There is no benefit to the customer (not from any calling cards that I’ve found anyway) for paying this additional charge.
You don’t get better quality service, you don’t get a better quality line, you don’t get any special perks or any kind whatsoever from these daily service fees.
The job of these daily service charge fees is to improve margins for the company owner – that is it.
My advice here is a simple one.
Unless the calling card company is passing those additional fees on to you that has a clear benefit like perhaps priority customer service support or premium carrier lines then avoid.

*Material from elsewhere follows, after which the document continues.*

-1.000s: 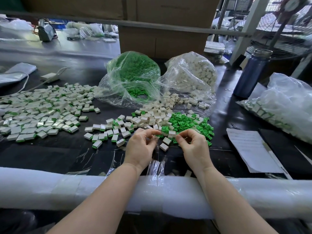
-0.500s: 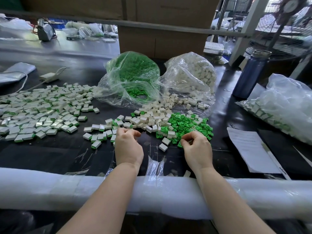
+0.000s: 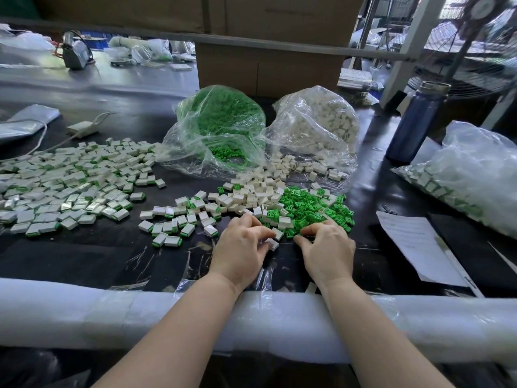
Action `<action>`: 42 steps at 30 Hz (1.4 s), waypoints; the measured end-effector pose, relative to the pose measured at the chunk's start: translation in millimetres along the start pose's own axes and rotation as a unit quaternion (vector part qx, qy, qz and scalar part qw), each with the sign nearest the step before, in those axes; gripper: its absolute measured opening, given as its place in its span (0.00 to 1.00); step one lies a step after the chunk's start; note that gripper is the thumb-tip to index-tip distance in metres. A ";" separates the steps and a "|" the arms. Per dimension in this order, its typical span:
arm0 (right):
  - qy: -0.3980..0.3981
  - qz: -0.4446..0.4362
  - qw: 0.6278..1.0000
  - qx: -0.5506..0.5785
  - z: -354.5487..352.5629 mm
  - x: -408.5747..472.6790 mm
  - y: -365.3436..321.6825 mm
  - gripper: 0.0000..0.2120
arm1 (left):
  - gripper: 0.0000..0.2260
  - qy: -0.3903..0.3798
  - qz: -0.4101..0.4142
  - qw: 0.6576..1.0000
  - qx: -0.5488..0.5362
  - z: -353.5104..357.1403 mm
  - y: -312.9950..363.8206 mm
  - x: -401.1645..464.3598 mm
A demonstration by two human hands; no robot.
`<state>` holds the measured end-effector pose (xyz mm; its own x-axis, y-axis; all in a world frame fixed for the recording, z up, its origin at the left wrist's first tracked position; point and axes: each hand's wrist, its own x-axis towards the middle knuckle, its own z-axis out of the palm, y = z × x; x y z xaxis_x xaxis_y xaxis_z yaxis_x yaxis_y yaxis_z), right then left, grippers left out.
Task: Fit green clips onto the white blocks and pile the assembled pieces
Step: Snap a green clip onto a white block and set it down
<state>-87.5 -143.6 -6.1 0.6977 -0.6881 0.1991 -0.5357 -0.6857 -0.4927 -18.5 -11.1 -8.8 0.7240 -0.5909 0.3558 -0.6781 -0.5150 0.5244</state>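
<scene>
My left hand (image 3: 240,247) pinches a white block (image 3: 273,244) lying on the black table, just in front of the loose green clips (image 3: 310,208). My right hand (image 3: 327,250) has its fingers curled at the near edge of that green pile and pinches a green clip there, mostly hidden by the fingertips. Loose white blocks (image 3: 260,191) lie behind the hands. Assembled pieces (image 3: 179,219) sit in a small group to the left of my left hand. A large spread of assembled pieces (image 3: 64,186) covers the far left.
An open bag of green clips (image 3: 221,127) and a bag of white blocks (image 3: 316,127) stand behind the piles. At the right lie a bag of assembled pieces (image 3: 470,177), a blue bottle (image 3: 414,121) and a paper sheet (image 3: 414,245). A white foam pad (image 3: 167,317) wraps the near table edge.
My left hand moved left to the small group of assembled pieces, then came back right onto a white block. My right hand stayed at the green pile.
</scene>
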 end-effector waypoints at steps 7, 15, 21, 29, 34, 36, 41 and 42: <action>0.048 -0.075 0.988 0.123 0.9 -2.5 -0.6 0.08 | 0.09 -0.039 -0.003 0.999 -0.016 2.3 -1.0 1.0; -0.017 -0.075 0.955 0.287 -1.0 -4.0 -3.0 0.03 | 0.06 -0.045 -0.037 0.988 -0.143 0.5 1.0 -0.5; -0.077 -0.075 0.921 0.374 -2.7 -4.1 -4.9 0.11 | 0.08 -0.046 -0.103 0.947 -0.300 -3.0 -5.4 2.6; -0.108 -0.106 0.912 0.381 -4.5 -6.0 -6.1 0.11 | 0.05 -0.065 -0.102 0.933 -0.339 -3.0 -5.4 3.6; -0.113 -0.107 0.912 0.378 -4.6 -6.1 -6.5 0.09 | 0.06 -0.066 -0.102 0.931 -0.344 -4.1 -4.9 3.3; -0.121 -0.107 0.911 0.381 -5.0 -6.2 -6.7 0.08 | 0.06 -0.066 -0.103 0.933 -0.340 -4.3 -4.7 3.0; -0.141 -0.099 0.901 0.397 -4.2 -6.0 -6.8 0.08 | 0.08 -0.059 -0.103 0.939 -0.324 -4.7 -5.3 3.3; -0.143 -0.097 0.900 0.401 -4.3 -5.8 -6.7 0.08 | 0.09 -0.059 -0.103 0.939 -0.323 -4.7 -5.2 3.2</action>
<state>-90.0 -136.1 -0.3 0.8961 -0.4066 0.1777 0.0446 -0.3160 -0.9477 -12.0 -7.4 -6.7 0.7866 -0.6043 0.1268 -0.2784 -0.1638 0.9464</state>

3. Just 28% of calling cards had information about rates, terms, and conditions
Granted calling cards from retail stores are limited in size so there is not a lot of information you can put on the calling card itself and most retailers carry a dozen or so different calling cards along with a hundred other products so it can be tough to have all of this information readily available for consumers.
That said, there should be a link that consumers can visit to learn more about the calling card they are about to purchase.
This is one of the main reasons I recommend using an online calling card retailer because there are no limitations on information, you view a calling card and can see all of the relevant information like call rates, call block times, any special fees like connection fees, etc.
I’d advise using an online calling card provider since you will be able to find all of the information you need in addition to a customer support team who can help you clarify any other questions you may have.
4. 94% of retailers couldn’t give any information about calling rates
This ties into the comment I made earlier about retailers selling a hundred other products along with calling cards.
Calling cards are actually quite complex, you are not buying a stick of gum.
The retail person has to understand a lot of technical information to ensure that they are able to sell the right calling card to the right person.
Here is just some of the information required:
- Calling rates to specific countries
- Calling rates to mobile
- Calling rates to landlines
- Calling rates to specific cities
- Special charges and hidden fees some cards will have them some will not
Along with knowing how to answer questions like:
- How do they work?
- What cards are best for which country and to what device?
- What if you are calling to multiple countries, which combination of cards is best, or is there one card that can offer an ok rate across all countries and devices.
That’s just the beginning, imagine having to know all of that information on top of the things they are already selling in-store.
My advice here would be to purchase a calling card from a specialist retailer who only sells calling cards.
They’ll be able to get the best card for your specific situation.